« Le Petit Chaperon rouge ramassa vite de grosses pierres, et ils en remplirent le ventre du loup. Quand le compère s'éveilla, il voulut sauter à bas du lit ; mais les pierres étaient si lourdes qu'aussitôt il retomba : il était mort. »
Hazel Greyback émerge lentement d'un sommeil
agité, les paupières lourdes et la tête encore pleine de
brumes. L'odeur humide et
terreuse de la forêt, mélangée à celle,
métallique, du sang, envahit ses narines. La crapule se redresse péniblement, chaque mouvement déclenchant une grosse
vague de souffrance à travers son corps meurtri. Une douleur
lancinante irradie de son épaule gauche, où une profonde
entaille saigne encore. La sale gosse grimace en tripotant la plaie, un souvenir flou surgissant dans son cerveau
malade. Elle se revoit bondir sur une silhouette massive au milieu des arbres, les crocs découverts,
aveuglée par cette rage primitive. Puis, le coup violent de hache, et enfin, le noir complet. Son petit cœur se serre en réalisant que ce n'est pas seulement son propre sang qui
macule son corps et ses
fringues déchirés.

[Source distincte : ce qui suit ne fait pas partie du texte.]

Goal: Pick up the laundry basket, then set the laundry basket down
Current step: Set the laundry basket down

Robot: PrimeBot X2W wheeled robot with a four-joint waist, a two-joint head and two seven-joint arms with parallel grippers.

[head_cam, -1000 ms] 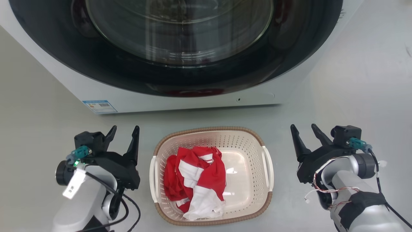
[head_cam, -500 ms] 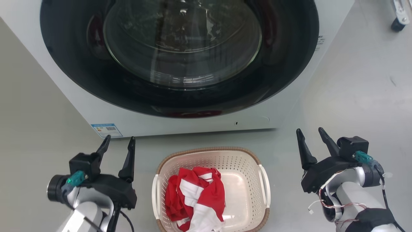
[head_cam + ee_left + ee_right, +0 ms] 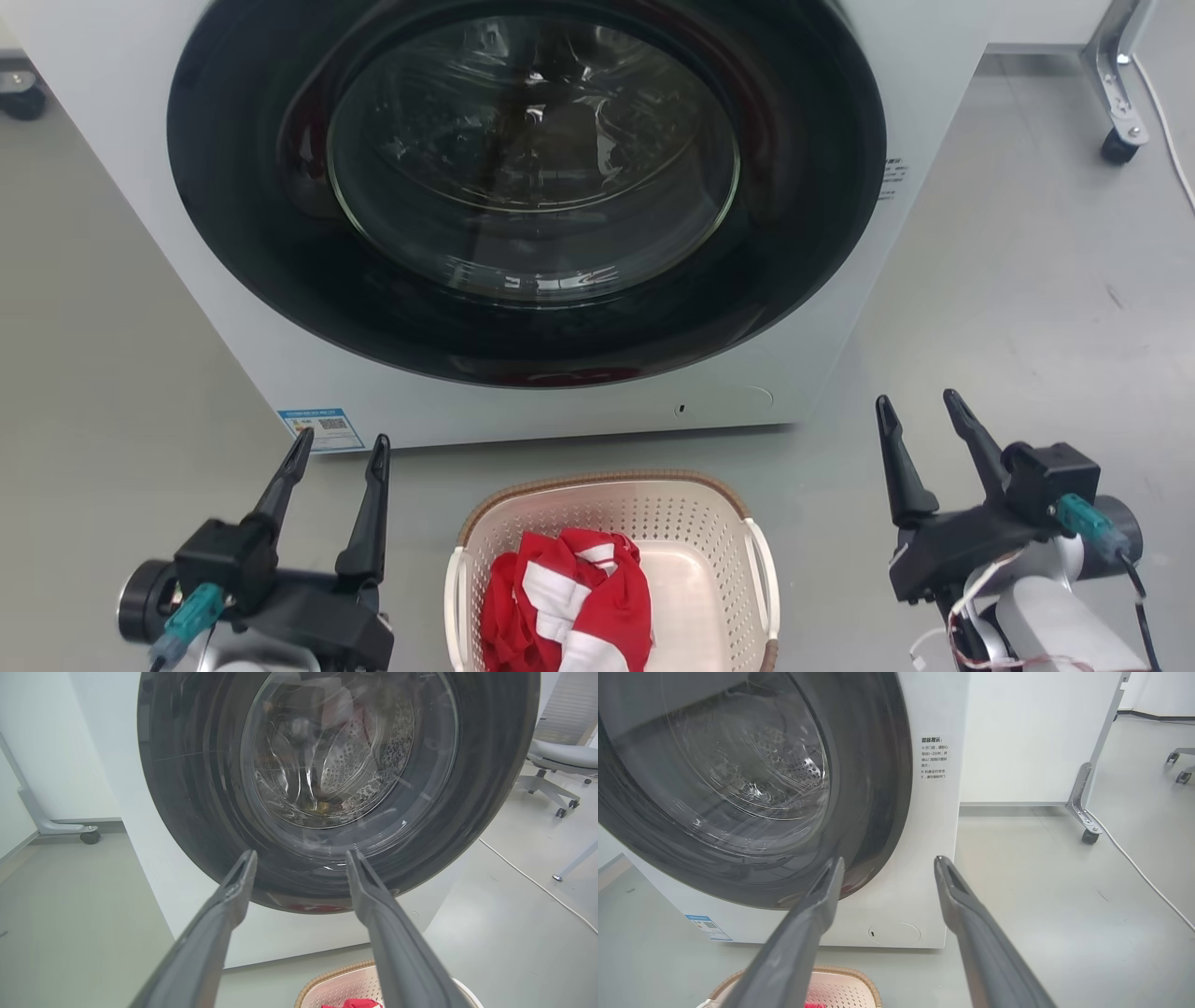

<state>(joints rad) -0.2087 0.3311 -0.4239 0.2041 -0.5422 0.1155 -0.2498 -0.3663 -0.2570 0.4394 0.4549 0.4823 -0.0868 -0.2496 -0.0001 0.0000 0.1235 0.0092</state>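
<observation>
The cream-white perforated laundry basket with its brown rim stands on the floor at the bottom middle of the head view, cut off by the lower edge. A red and white cloth lies inside it. My left gripper is open to the basket's left, fingers pointing at the washer, nothing between them. On the basket's right my right gripper is open too and empty. Both are apart from the basket. The left wrist view shows the basket's rim below my left gripper; the right wrist view shows the rim below my right gripper.
A white front-loading washing machine with a dark round glass door stands just behind the basket. A caster leg stands at the far right, with a cable on the grey floor. An office chair is farther off.
The head camera has tilted up, so the basket slid toward the bottom edge and more of the washer shows. Both grippers stay open, their fingers now longer in view.
</observation>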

Une autre odeur, plus forte, plus
âcre, s'accroche à elle : celle de
@Gawain Brontë, le bûcheron du village. La louvette peut presque sentir le goût de son sang sur sa langue,
acide, une sensation qu'elle découvre pour la toute première fois. Tremblante, elle passe ses doigts sur ses lèvres, suppliant que ce qu'elle craint ne soit qu'un
cauchemar. Mais, au fond d'elle-même, elle sait que la réalité est bien plus
sombre. Cette nuit, la lycanthrope a mordu le blondinet, et il est fort probable qu'elle l'ait
tué. Un frisson glacé parcourt son
échine alors que l'ampleur de son acte la
frappe de plein fouet.
La gosse lutte pour réprimer un cri de douleur et de
désespoir. Elle comprend qu'elle ne peut pas rester là, seule au milieu de la forêt, accablée par une culpabilité qui déferle en
flots effroyables. La sauvageonne se tourne alors instinctivement vers Cassiopeia et Gabriel. Ces derniers sont bien plus que des amis ; ils sont sa famille de
cœur, ceux qui l'acceptent malgré son sale caractère de
cochon, et qui veillent sur elle depuis le départ de son
papa-garou. En temps normal, la blondasse se serait tournée vers son frère, Fenrir, mais ils ne se parlent plus depuis des semaines. Si elle revenait maintenant, dans cet état, il la
tabasserait, et elle n'a pas la force de l'affronter.
Tu me manques, enculé de ta race. Avec une détermination
vacillante, la bouseuse se lève, titubant sur ses maigres jambes. Elle se bat contre la fatigue qui menace de l'envahir, ainsi que contre la douleur qui
pulse à ses tempes et résonne dans chaque
fibre de son être.
Le chalet des Lestrange n'est pas très loin, isolé dans la
forêt des Cogneurs. La mioche sait que ses amis ne la jugeront pas, qu'ils comprendront la situation et l'aideront à trouver un moyen de
réparer ce qu'elle a fait. Pourtant, l'idée de leur avouer la vérité la terrifie. Comment leur dire qu'elle a, cette fois, croisé la route de Gawain Brontë et que, dans sa
frénésie bestiale, elle l'a attaqué, l'a
crevé comme un chien ? Ses pensées tournent en boucle, une
spirale d’angoisse qui alourdit encore ses pas. Lorsqu’elle aperçoit enfin la silhouette familière du chalet, un mélange de soulagement et de
peur l'envahit. La gamine atteint le seuil de la porte, complètement à bout de forces. Sa main
ensanglantée tremble en frappant contre le bois. La porte s'ouvre rapidement, révélant Cassie, ses yeux clairs s’élargissant de surprise et d’horreur en voyant l'état de sa
protégée. Hazel se laisse guider à l’intérieur, s’effondrant presque dans les bras de son amie. Enfin, Gabriel apparaît à son tour.
« J’ai… J’ai tué le bûcheron. » Finit-elle par avouer, sa voix
brisée par la culpabilité et la fatigue. Un silence lourd s’installe dans la pièce.